Finance et gouvernance mondiale…

Depuis la seconde Guerre Mondiale, le monde a connu 3 phases : la première, jusqu’en 1989, a vu un affrontement entre deux blocs : le bloc capitaliste d’une part, mené par les Etats–Unis et le bloc « socialiste » (on devrait plutôt écrire »communiste »), avec l’URSS comme chef de file d’autre part. Ensuite la chûte du Mur de Berlin a vu l’avènement d’une « hyperpuissance », les Etats-Unis, capable de dicter sa loi au reste du monde (libération du Koweit, croisade « anti-terroriste »,  élargissement de l’Otan, etc.).

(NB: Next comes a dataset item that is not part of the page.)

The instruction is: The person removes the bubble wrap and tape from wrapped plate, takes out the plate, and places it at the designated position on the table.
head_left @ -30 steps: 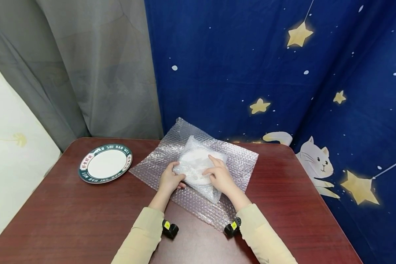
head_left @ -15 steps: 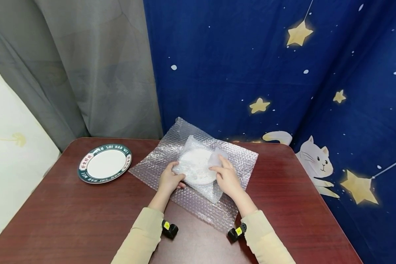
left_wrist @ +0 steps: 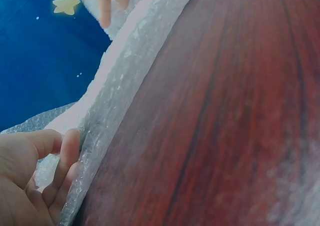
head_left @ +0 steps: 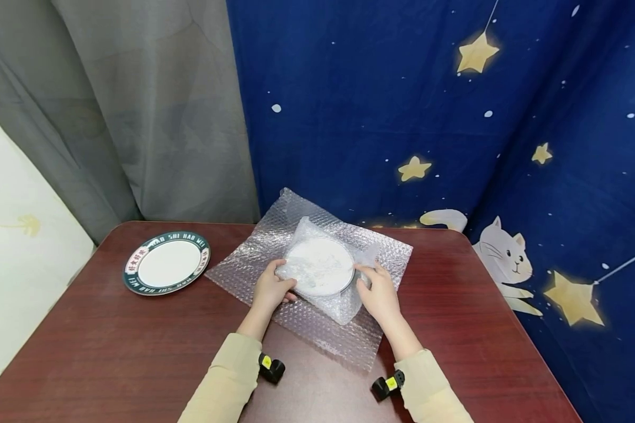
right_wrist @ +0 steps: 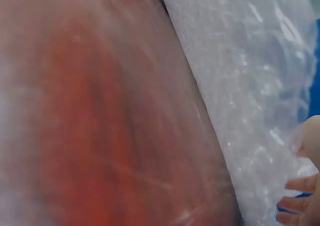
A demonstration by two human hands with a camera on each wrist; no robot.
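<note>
A round white plate (head_left: pixel 320 267) lies partly inside a translucent bubble wrap pouch (head_left: pixel 341 311). Beneath it is a larger bubble wrap sheet (head_left: pixel 391 249), set cornerwise on the table. My left hand (head_left: pixel 271 288) holds the left edge of the plate and its wrap, thumb above and other fingers lower; the left wrist view shows these fingers curled at the edge. At the plate's right rim is my right hand (head_left: pixel 378 291), index finger and thumb spread beside a turned-back flap (head_left: pixel 367 254) of the wrap. The right wrist view shows its fingers (right_wrist: pixel 297 204) loosely extended.
A second plate (head_left: pixel 166 262), white with a green lettered rim, sits on the left of the reddish wooden table (head_left: pixel 471 329). Grey (head_left: pixel 164 117) and blue star-printed curtains (head_left: pixel 360 117) hang right behind the table's back edge.
My right hand has moved right from over the plate to its rim, folding the wrap flap aside and uncovering more white surface. The left hand has stayed in place.
</note>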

Depuis 2003, nous sommes rentrés dans une troisième phase, un monde multipolaire, où les nations retrouvent leur lustre, à la façon de la configuration issue des traités de Westphalie de 1648. Quels en sont les symptômes : tout d’abord, l’émergence de la Chine, rentrée à l’OMC, championne de la croissance économique et hôte des prochains Jeux Olympiques ; ensuite le cavalier seul des Américains en Irak (2003), l’Allemagne et la France s’abstenant de les soutenir ; le renouveau russe mis en scène par Poutine et favorisé par la hausse des prix du pétrole ; enfin le coût d’arrêt à l’Europe  « institutionnalisée » résultant des différents « non » au référendum (France, Pays-Bas, puis, plus récemment, Irlande) et les velléités de l’Iran à se doter de l’arme atomique.

Quelles sont les conséquences de ces évolutions pour la finance ? Dans la période de guerre froide, l’objectif des dirigeants occidentaux a été d’éviter le basculement des pays Européens dans l’économie dirigée, à la soviétique, grâce à l’afflux des capitaux anglo-saxons, à la limitation des expériences socialistes (tolérant « l’économie mixte » à la française ou le « travaillisme » britannique) et à une bonne coordination des politiques économiques nationales, assurée par le G-7 (Etats-Unis, Japon, Allemagne, Royaume-Uni, France, Italie et Canada) et marquée par les accords du Plaza et ensuite du Louvre.

La deuxième période, après 1989, a vu une offensive du capitalisme américain qui, à travers le développement des marchés financiers, a essayé de répandre le libéralisme économique (privatisations généralisées y compris dans les pays émergents). En retour le FMI et la Banque Mondiale ont participé largement au sauvetage des économies en difficulté (crise asiatique de 1997, et crises russe et brésilienne de 1998).

Aujourd’hui, la gouvernance économique et financière, au niveau mondial, rentre dans une phase délicate. Chaque pays tente de défendre ses propres intérêts : ainsi, les Etats-Unis ne soutiennent pas le dollar et préfèrent baisser leur taux d’intérêt ; la Chine refuse de réévaluer le yuan ; les négociations de Doha (OMC) piétinent ; l’Europe reste divisée, écartelée entre les désirs laxistes des Etats et la rigueur de la B.C.E.

C’est pourquoi les voix de ceux qui réclament plus de règlementations pour contenir de futures crises financières risquent de prêcher dans le désert. En l’absence d’une gouvernance mondiale acceptée par tous, chaque Etat va tenter de s’en sortir par ses propres moyens, ce qui n’augure pas « des lendemains qui chantent ».